▶ **What is being asked**: From the first line to the last, return the material exactly.

□ □ □ □ □ □ □

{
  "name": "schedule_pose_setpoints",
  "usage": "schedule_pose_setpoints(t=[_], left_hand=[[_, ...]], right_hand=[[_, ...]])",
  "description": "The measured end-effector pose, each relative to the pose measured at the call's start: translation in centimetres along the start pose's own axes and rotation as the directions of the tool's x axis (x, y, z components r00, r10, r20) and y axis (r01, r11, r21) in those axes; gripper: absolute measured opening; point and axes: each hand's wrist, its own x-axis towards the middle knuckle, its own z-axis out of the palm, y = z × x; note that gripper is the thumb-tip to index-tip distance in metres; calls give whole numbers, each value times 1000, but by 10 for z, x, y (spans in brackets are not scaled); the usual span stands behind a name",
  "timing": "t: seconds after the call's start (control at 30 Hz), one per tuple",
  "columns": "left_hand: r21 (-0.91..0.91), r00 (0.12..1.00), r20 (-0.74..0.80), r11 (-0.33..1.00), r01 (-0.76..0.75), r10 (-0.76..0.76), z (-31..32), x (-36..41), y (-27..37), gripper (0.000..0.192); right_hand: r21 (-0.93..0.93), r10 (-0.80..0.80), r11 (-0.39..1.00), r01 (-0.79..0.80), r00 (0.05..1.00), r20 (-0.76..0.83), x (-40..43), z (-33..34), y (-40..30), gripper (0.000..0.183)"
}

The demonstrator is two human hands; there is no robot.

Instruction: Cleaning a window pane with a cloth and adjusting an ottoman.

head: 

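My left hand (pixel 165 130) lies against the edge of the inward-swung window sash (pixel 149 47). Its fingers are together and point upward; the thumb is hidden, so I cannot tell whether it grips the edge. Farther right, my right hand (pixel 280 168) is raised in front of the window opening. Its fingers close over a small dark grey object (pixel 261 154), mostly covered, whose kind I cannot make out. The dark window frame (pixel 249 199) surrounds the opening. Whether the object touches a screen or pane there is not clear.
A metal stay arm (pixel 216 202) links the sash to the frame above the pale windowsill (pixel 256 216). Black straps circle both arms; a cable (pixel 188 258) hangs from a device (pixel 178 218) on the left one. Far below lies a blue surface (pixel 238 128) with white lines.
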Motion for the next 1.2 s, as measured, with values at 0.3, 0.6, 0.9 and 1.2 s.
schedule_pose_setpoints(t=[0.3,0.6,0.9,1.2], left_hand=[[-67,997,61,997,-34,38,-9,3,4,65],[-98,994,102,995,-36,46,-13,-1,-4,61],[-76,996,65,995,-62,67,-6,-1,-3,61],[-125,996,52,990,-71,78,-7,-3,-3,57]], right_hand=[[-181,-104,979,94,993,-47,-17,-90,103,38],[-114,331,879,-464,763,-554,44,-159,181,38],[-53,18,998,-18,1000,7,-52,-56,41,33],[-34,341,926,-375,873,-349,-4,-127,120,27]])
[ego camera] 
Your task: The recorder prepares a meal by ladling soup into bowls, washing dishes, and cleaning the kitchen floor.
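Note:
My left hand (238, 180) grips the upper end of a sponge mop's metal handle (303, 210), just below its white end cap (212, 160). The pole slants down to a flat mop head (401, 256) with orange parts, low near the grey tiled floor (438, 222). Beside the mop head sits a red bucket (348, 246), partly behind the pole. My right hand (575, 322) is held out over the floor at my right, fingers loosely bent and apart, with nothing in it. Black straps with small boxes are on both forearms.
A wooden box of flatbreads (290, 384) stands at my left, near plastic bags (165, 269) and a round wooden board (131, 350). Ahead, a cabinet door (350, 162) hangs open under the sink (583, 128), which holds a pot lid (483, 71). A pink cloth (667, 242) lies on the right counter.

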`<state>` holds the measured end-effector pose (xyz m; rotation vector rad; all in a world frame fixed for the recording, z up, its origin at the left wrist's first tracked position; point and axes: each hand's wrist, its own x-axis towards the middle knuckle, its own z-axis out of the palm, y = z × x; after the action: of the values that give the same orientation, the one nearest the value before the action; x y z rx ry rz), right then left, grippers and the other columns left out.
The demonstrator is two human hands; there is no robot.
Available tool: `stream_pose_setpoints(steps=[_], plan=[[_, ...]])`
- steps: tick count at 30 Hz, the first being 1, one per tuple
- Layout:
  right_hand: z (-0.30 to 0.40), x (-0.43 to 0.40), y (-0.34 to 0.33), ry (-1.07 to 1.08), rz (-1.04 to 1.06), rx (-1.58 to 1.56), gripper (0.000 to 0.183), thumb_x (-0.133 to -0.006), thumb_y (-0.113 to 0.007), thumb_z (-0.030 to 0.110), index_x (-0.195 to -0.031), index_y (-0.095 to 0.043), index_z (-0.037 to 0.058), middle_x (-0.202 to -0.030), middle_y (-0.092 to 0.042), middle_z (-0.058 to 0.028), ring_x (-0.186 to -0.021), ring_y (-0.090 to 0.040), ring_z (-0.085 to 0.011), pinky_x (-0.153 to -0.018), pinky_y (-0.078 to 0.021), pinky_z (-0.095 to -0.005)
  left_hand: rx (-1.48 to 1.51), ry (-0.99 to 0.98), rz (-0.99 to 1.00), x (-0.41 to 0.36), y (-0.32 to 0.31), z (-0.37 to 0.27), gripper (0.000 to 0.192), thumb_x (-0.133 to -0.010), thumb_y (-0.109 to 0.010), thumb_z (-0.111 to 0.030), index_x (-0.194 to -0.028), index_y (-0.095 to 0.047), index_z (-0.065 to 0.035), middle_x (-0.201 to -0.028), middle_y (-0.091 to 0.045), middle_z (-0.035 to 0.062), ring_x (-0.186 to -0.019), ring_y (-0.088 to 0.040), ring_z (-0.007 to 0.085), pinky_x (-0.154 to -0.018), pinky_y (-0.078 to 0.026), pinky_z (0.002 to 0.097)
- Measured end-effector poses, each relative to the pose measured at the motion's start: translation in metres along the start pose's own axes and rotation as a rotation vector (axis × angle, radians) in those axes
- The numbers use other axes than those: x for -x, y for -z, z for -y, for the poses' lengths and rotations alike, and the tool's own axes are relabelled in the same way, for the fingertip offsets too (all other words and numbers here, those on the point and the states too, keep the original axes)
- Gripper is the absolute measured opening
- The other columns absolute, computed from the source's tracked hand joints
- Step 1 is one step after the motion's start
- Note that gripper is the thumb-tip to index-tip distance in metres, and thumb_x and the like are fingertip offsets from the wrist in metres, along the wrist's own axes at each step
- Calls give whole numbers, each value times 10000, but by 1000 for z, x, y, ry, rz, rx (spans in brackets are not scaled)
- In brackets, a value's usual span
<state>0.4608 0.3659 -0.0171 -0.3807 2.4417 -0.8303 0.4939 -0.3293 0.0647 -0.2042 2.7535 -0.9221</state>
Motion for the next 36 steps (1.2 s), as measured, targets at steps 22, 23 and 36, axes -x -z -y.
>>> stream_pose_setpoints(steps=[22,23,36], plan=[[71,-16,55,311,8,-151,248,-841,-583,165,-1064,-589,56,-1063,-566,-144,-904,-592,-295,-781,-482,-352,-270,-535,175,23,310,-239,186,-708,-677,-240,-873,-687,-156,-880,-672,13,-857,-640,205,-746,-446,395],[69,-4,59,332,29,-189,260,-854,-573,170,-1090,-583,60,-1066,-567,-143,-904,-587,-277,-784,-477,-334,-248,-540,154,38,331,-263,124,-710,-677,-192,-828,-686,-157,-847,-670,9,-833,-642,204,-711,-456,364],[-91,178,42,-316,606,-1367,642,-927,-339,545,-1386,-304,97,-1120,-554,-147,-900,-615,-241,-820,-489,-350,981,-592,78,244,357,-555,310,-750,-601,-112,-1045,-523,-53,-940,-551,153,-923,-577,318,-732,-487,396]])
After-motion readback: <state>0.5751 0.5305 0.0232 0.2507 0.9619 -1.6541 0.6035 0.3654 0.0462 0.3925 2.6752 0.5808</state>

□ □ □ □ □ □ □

▶ **Solution to the exercise**:
{
  "name": "schedule_pose_setpoints",
  "usage": "schedule_pose_setpoints(t=[_], left_hand=[[_, ...]], right_hand=[[_, ...]])",
  "description": "The measured end-effector pose, each relative to the pose measured at the call's start: translation in centimetres along the start pose's own axes and rotation as the directions of the tool's x axis (x, y, z components r00, r10, r20) and y axis (r01, r11, r21) in those axes; gripper: absolute measured opening; point and axes: each hand's wrist, its own x-axis towards the middle knuckle, its own z-axis out of the palm, y = z × x; note that gripper is the thumb-tip to index-tip distance in metres; calls give whole numbers, each value times 1000, but by 10 for z, x, y (spans in brackets are not scaled); the usual span stands behind a name",
  "timing": "t: seconds after the call's start (control at 30 Hz), one per tuple",
  "columns": "left_hand: r21 (-0.91..0.91), r00 (0.12..1.00), r20 (-0.74..0.80), r11 (-0.33..1.00), r01 (-0.76..0.75), r10 (-0.76..0.76), z (-31..32), x (-36..41), y (-27..37), gripper (0.000..0.192); right_hand: r21 (-0.93..0.93), r10 (-0.80..0.80), r11 (-0.39..1.00), r01 (-0.79..0.80), r00 (0.05..1.00), r20 (-0.76..0.83), x (-40..43), z (-33..34), y (-40..30), gripper (0.000..0.183)"
}

The demonstrator is two human hands; there is no robot.

Instruction: Cleaning a window pane with a cloth and adjusting an ottoman.

head: 

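My left hand (pixel 165 130) lies against the edge of the inward-swung window sash (pixel 149 47). Its fingers are together and point upward; the thumb is hidden, so I cannot tell whether it grips the edge. Farther right, my right hand (pixel 280 168) is raised in front of the window opening. Its fingers close over a small dark grey object (pixel 261 154), mostly covered, whose kind I cannot make out. The dark window frame (pixel 249 199) surrounds the opening. Whether the object touches a screen or pane there is not clear.
A metal stay arm (pixel 216 202) links the sash to the frame above the pale windowsill (pixel 256 216). Black straps circle both arms; a cable (pixel 188 258) hangs from a device (pixel 178 218) on the left one. Far below lies a blue surface (pixel 238 128) with white lines.
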Motion for the next 1.2 s, as measured, with values at 0.3, 0.6, 0.9 and 1.2 s.
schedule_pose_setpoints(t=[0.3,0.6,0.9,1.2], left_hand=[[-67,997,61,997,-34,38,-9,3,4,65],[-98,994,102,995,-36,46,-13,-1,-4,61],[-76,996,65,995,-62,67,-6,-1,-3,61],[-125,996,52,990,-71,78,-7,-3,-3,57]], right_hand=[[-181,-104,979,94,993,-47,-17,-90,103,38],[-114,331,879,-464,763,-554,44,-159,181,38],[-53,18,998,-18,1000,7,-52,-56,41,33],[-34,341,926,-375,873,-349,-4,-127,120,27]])
[ego camera] 
Your task: The recorder prepares a meal by ladling soup into bowls, washing dishes, and cleaning the kitchen floor.
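Note:
My left hand (238, 180) grips the upper end of a sponge mop's metal handle (303, 210), just below its white end cap (212, 160). The pole slants down to a flat mop head (401, 256) with orange parts, low near the grey tiled floor (438, 222). Beside the mop head sits a red bucket (348, 246), partly behind the pole. My right hand (575, 322) is held out over the floor at my right, fingers loosely bent and apart, with nothing in it. Black straps with small boxes are on both forearms.
A wooden box of flatbreads (290, 384) stands at my left, near plastic bags (165, 269) and a round wooden board (131, 350). Ahead, a cabinet door (350, 162) hangs open under the sink (583, 128), which holds a pot lid (483, 71). A pink cloth (667, 242) lies on the right counter.
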
`<state>` holds the measured end-effector pose (xyz m; rotation vector rad; all in a world frame fixed for the recording, z up, its origin at the left wrist's first tracked position; point and axes: each hand's wrist, its own x-axis towards the middle knuckle, its own z-axis out of the palm, y = z × x; after the action: of the values that give the same orientation, the one nearest the value before the action; x y z rx ry rz), right then left, grippers and the other columns left out.
The demonstrator is two human hands; there is no robot.
Available tool: `stream_pose_setpoints(steps=[_], plan=[[_, ...]])`
- steps: tick count at 30 Hz, the first being 1, one per tuple
- Layout:
  right_hand: z (-0.30 to 0.40), x (-0.43 to 0.40), y (-0.34 to 0.33), ry (-1.07 to 1.08), rz (-1.04 to 1.06), rx (-1.58 to 1.56), gripper (0.000 to 0.183), thumb_x (-0.133 to -0.006), thumb_y (-0.113 to 0.007), thumb_z (-0.030 to 0.110), index_x (-0.195 to -0.031), index_y (-0.095 to 0.043), index_z (-0.037 to 0.058), middle_x (-0.202 to -0.030), middle_y (-0.092 to 0.042), middle_z (-0.058 to 0.028), ring_x (-0.186 to -0.021), ring_y (-0.090 to 0.040), ring_z (-0.085 to 0.011), pinky_x (-0.153 to -0.018), pinky_y (-0.078 to 0.021), pinky_z (-0.095 to -0.005)
  left_hand: rx (-1.48 to 1.51), ry (-0.99 to 0.98), rz (-0.99 to 1.00), x (-0.41 to 0.36), y (-0.32 to 0.31), z (-0.37 to 0.27), gripper (0.000 to 0.192), thumb_x (-0.133 to -0.010), thumb_y (-0.109 to 0.010), thumb_z (-0.111 to 0.030), index_x (-0.194 to -0.028), index_y (-0.095 to 0.047), index_z (-0.065 to 0.035), middle_x (-0.201 to -0.028), middle_y (-0.091 to 0.045), middle_z (-0.035 to 0.062), ring_x (-0.186 to -0.019), ring_y (-0.088 to 0.040), ring_z (-0.007 to 0.085), pinky_x (-0.154 to -0.018), pinky_y (-0.078 to 0.026), pinky_z (0.002 to 0.097)
- Measured end-effector poses, each relative to the pose measured at the motion's start: translation in metres along the start pose's own axes and rotation as a rotation vector (axis × angle, radians) in those axes
- The numbers use other axes than those: x for -x, y for -z, z for -y, for the poses' lengths and rotations alike, and the tool's own axes are relabelled in the same way, for the fingertip offsets too (all other words and numbers here, those on the point and the states too, keep the original axes)
- Gripper is the absolute measured opening
- The other columns absolute, computed from the source's tracked hand joints
- Step 1 is one step after the motion's start
- Note that gripper is the thumb-tip to index-tip distance in metres, and thumb_x and the like are fingertip offsets from the wrist in metres, along the wrist's own axes at each step
- Calls give whole numbers, each value times 10000, but by 1000 for z, x, y, ry, rz, rx (spans in brackets are not scaled)
- In brackets, a value's usual span
<state>0.4608 0.3659 -0.0171 -0.3807 2.4417 -0.8303 0.4939 -0.3293 0.0647 -0.2042 2.7535 -0.9221</state>
Motion for the next 36 steps (1.2 s), as measured, targets at steps 22, 23 and 36, axes -x -z -y.
>>> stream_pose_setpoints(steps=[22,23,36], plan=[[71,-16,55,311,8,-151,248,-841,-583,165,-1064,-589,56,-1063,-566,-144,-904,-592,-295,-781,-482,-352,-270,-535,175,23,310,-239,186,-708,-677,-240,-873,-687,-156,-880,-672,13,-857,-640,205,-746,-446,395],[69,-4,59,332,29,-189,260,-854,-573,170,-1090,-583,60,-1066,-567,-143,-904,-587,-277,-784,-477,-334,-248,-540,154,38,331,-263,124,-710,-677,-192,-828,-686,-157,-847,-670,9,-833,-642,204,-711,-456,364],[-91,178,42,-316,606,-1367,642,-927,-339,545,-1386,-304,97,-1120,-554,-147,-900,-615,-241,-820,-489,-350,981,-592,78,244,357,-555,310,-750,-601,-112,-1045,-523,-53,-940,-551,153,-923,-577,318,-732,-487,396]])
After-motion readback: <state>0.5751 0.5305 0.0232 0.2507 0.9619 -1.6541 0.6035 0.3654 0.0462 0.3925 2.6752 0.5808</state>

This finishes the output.